Let’s say we’re representing some information visually with a standard directed graph. We have four nodes (B, C, D, and E) all pointing to another one (A). We have several choices to display the graph. Here are two:
Are they equivalent?
In terms of explicit information being represented, they are. Both diagrams map to the same graph. Spatial placement of nodes is not relevant information in standard graphs (and in fact it is often performed by a visualization algorithm). However, a human will interpret them differently. Even at a glance, the first diagram represents centrality, the second one, hierarchy. More attention leads to more ambiguous and tacit meanings. In the diagram to the left, is node B conceptually “closer” to C than to E? Is it opposed to E? In the diagram to the right, is there a temporal reason for having first B, then C, D, and at last E?
We can play with the spatial structure of graphs a bit more. Each of the following tells a different story:
We humans use many hints and tricks, not always consciously, to communicate among ourselves. When communicating face to face, most of the content of the message is passed not through words, but through tone, volume, body language, and subtle moves, sounds and pauses. Face to face communication is very rich. When communicating with diagrams we also use plenty of extra “channels”. Spatial placement is one, but colours and weights, among others, help us to convey information that is impossible to capture formally:
So we see diagrams convey information implicitly, and a bit ambiguously. People in software projects use them this way all the time. What about other ways to represent information in software development projects? What about code? You’d think software code is a rigid, formal communication tool. It’s not. When communicating through code (yes, we do), we use whitespace, comments, and variable names to convey non-explicit information. Anyone with at least basic code reading skills will be able to detect personal coding styles just as we detect handwriting. We can spot sloppy hack jobs and thoroughly thought out methods; delicate fragments and routine calls.
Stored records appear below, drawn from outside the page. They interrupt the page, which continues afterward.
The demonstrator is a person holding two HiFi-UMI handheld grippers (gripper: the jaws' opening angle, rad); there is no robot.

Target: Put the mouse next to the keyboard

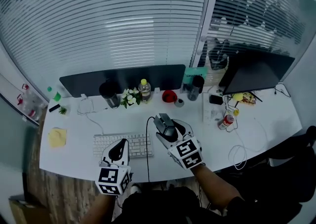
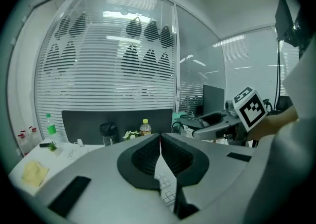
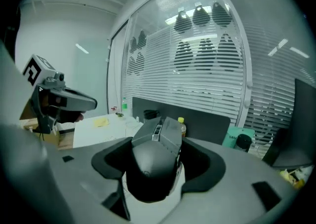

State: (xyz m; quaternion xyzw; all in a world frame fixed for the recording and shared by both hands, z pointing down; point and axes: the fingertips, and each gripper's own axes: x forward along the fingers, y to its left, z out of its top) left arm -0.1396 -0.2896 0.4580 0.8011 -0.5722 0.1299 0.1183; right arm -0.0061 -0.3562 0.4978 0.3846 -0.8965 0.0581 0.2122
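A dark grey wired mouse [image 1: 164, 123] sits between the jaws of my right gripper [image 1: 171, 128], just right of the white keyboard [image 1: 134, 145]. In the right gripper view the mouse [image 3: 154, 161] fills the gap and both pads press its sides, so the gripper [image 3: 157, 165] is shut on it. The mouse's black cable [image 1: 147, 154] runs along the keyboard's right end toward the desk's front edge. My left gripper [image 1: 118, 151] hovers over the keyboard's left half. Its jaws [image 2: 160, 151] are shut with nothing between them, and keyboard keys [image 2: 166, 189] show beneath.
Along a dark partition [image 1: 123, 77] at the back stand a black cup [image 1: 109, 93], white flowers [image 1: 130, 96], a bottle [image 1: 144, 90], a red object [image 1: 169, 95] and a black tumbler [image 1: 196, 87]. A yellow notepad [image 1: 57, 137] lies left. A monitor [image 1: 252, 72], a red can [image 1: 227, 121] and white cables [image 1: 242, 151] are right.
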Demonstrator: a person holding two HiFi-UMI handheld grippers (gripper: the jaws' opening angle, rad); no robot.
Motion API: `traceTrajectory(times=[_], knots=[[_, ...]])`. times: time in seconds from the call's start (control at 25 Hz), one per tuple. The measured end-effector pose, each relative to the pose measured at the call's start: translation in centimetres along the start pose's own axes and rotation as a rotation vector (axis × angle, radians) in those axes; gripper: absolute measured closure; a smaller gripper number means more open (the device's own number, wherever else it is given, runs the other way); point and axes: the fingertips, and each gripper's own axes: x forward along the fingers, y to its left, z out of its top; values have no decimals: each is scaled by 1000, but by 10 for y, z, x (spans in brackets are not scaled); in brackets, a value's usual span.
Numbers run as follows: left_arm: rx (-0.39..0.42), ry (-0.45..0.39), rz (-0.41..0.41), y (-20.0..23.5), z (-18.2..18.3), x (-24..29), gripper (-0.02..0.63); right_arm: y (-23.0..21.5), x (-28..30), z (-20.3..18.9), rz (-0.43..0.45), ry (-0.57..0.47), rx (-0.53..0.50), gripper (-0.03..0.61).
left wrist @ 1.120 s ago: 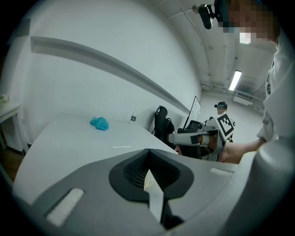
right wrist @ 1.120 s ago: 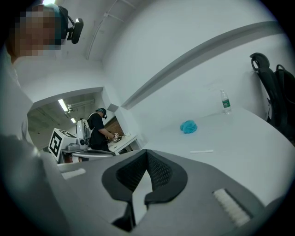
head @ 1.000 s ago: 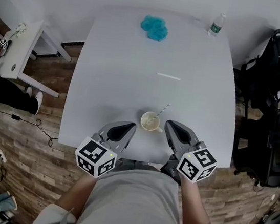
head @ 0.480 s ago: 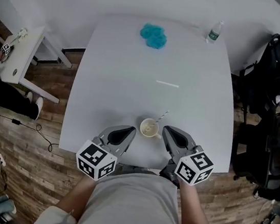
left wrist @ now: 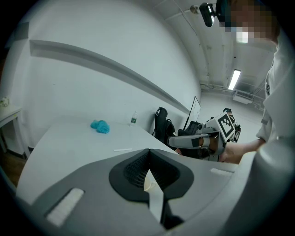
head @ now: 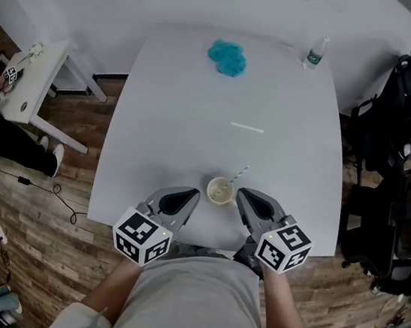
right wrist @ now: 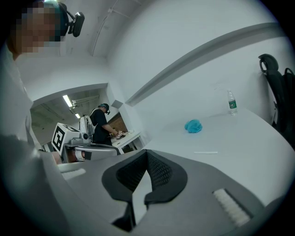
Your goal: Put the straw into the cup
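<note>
A pale cup (head: 220,190) stands near the table's front edge, and a striped straw (head: 240,174) leans out of it to the upper right. A second white straw (head: 246,127) lies flat mid-table; it is the thin white line (left wrist: 122,150) in the left gripper view, and this same straw (right wrist: 205,152) shows in the right gripper view. My left gripper (head: 190,194) is shut and empty just left of the cup. Just right of the cup, my right gripper (head: 243,196) is also shut and empty. Neither gripper view shows the cup.
A blue cloth (head: 227,56) lies at the far middle of the white table (head: 157,130), and a water bottle (head: 316,52) stands at its far right corner. A small side table (head: 27,81) is to the left. Dark bags and chairs (head: 390,147) crowd the right side.
The head view has shifted slightly, so the cup sits a little lower in the picture. Both grippers stay shut on either side of the cup.
</note>
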Motion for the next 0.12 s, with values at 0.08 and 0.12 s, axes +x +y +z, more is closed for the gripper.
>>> traceTrajectory(times=[0.08, 0.12], knots=[[0, 1, -1, -1, -1, -2, 598, 2, 0, -1, 2, 4, -1, 573], [-1, 1, -1, -2, -1, -2, 598, 3, -1, -2, 2, 6, -1, 572]])
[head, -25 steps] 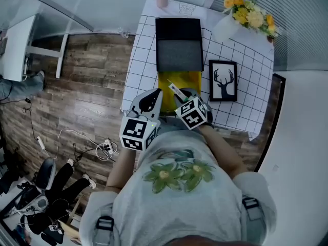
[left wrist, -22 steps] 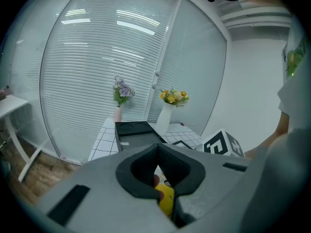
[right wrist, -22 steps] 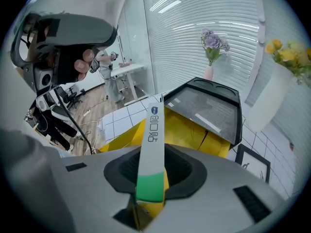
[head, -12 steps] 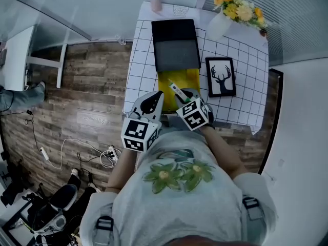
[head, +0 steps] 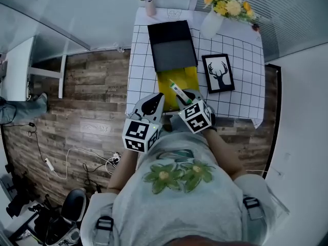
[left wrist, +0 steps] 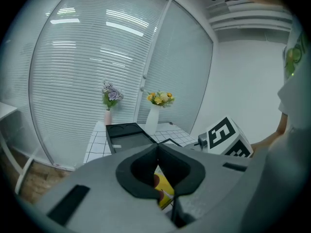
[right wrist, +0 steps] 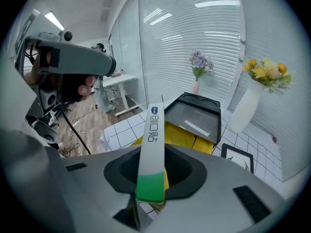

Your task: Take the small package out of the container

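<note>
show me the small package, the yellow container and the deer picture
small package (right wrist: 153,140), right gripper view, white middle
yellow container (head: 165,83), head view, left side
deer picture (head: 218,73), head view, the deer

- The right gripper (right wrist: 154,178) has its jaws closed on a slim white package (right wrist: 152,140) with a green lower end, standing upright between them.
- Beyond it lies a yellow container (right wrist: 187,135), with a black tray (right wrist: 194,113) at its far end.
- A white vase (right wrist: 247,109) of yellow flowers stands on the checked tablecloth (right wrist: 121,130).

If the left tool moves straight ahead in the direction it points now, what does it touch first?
Probably the yellow container, seen just beyond the shut jaws of the left tool; the black box lies farther back. Depth is unclear.
</note>
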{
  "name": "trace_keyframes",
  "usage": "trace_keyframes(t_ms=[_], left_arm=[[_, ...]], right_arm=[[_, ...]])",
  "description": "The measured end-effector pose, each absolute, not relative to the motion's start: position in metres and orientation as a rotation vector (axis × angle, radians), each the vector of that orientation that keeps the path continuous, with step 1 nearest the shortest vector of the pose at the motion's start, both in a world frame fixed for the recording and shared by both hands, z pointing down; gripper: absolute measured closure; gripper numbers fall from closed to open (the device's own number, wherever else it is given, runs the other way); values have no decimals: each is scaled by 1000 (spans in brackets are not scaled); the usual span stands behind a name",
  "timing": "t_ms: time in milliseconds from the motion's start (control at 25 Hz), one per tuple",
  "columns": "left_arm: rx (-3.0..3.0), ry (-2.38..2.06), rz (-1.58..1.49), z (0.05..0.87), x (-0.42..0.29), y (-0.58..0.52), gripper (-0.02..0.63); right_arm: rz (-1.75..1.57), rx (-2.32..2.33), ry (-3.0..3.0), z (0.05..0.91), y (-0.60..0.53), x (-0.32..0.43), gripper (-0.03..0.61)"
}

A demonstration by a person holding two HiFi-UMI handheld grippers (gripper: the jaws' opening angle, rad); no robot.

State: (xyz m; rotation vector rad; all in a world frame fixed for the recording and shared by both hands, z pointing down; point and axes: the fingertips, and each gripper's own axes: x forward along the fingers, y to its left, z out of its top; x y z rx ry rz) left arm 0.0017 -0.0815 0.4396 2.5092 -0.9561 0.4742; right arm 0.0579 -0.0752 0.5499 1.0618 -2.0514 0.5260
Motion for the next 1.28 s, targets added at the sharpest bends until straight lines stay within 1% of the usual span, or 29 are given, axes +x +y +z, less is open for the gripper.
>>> trace_keyframes(t_ms=[680,1280], left_arm=[[2606,-832,499,426,2,-35,607],[2638,-764,527,427,-17,22,607]], right_arm=[[459,1227,-2085,490,-31,58,489],[421,1303,-2133,447,26,29,491]])
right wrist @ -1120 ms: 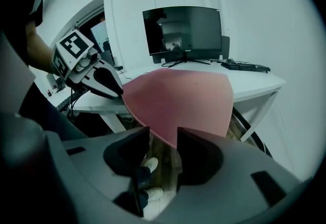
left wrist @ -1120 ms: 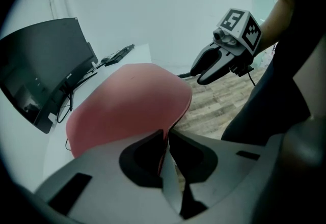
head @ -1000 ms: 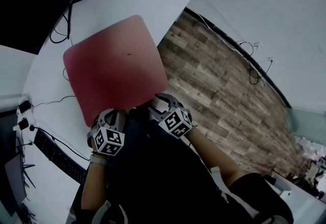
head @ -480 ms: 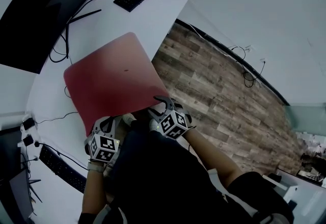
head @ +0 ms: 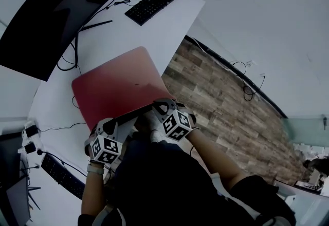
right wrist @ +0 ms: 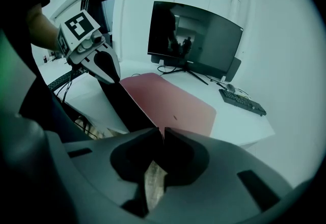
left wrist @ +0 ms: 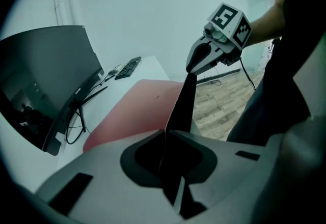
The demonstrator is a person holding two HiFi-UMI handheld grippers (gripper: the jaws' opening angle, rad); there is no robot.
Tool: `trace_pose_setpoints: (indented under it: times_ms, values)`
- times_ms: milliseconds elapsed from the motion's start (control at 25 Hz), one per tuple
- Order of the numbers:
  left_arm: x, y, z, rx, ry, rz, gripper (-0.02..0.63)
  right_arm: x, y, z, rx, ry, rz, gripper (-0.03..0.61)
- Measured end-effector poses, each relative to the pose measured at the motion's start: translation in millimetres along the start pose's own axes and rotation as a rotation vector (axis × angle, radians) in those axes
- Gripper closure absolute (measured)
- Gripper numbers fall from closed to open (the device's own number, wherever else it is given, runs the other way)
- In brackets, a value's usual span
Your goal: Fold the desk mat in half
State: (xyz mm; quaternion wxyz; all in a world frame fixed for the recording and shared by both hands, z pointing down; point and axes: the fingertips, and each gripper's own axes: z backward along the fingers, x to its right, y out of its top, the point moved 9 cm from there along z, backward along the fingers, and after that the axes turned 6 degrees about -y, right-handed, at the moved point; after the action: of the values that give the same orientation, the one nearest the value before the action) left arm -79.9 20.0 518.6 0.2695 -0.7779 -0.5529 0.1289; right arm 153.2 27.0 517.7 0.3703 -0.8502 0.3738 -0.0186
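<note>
Head view: your red mat (head: 118,91) sits on the white counter (head: 103,40) below the monitor (head: 51,14) and keyboard (head: 154,3), near edge lifted off the counter. Left gripper view: your left tongs (left wrist: 164,134) are clamped tight on that edge, and the dark underside runs across to your right tongs (left wrist: 190,71). Right gripper view: those tongs have just been closing, and they're pinching the mat's edge too.

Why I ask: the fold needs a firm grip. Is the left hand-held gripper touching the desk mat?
Touching. The left gripper view shows the left hand-held gripper with jaws closed on the edge of the desk mat.
</note>
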Motion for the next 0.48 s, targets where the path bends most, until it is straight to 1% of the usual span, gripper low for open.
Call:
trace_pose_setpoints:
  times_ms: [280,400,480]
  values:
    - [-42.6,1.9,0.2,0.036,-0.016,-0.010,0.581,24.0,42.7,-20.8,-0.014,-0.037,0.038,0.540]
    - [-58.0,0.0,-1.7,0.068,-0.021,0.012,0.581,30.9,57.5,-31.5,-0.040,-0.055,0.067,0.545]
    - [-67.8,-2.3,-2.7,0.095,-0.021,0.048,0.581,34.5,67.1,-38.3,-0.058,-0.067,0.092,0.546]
This richness of communication is only possible thanks to some degree of syntactic flexibility in the languages we use. However, syntactic considerations have a bad reputation in many areas of academic Computer Science (perhaps in every area of Computer Science, except Human-Computer Interaction). Syntactic improvements to programming and modeling languages are second-class to the real stuff, the semantic formalisms and “expressive power”. The clearest indication that this is so is the term we use to refer to syntactic improvements: syntactic sugar.
It’s supposed to be a slightly derogatory term, a disincentive for discussing the topic. The sugar metaphor carries meanings such as the following:
• Sugar is tasty, but unnecessary. We can live without sugar. It adds calories but no nutrients.
• Kids love sugar, but us grownups have a developed palate and only enjoy it in moderate quantities.
• An excess of sugar leads to nasty health problems. Or as Alan Perlis said, “Syntactic sugar causes cancer of the semicolon”
• If a dish is not sweet enough, we can fix it easily: just add some more sugar! Everyone knows how to do it, and there’s no skill involved.
I think the term subsists because many computer scientists and programmers have an antiquated, simplistic model of coding. They believe the only communication act involved in programming is that of the developer formally describing to a computer what instructions to follow:
If this was the case, I would accept that the formal semantics of a language are the only thing that really matters. But in all but trivial cases, programming is not talking to a computer. There are many, many other communication uses of the same code in a development project –most of them among humans:
All of these interactions are vital in software projects. Software development, then, is not just talking to a machine -it’s talking to lots of other people through code and models. And since people will grasp meaning both from semantic and from syntactic cues in code and in models, both need our attention.
(Yes, I’m saying there’s semantics in syntax. Or rather, that our syntax is guided by informal semantics. Or, more eloquently and famously, that the medium is also the message.)
Computer Science loves formalism, but most of real software development consists of informal and implicit exchanges of information among people. Software engineering research must accommodate these informal exchanges. Syntax is not sugar –it is an elementary ingredient to make sense of our projects and activities. It should be studied as such.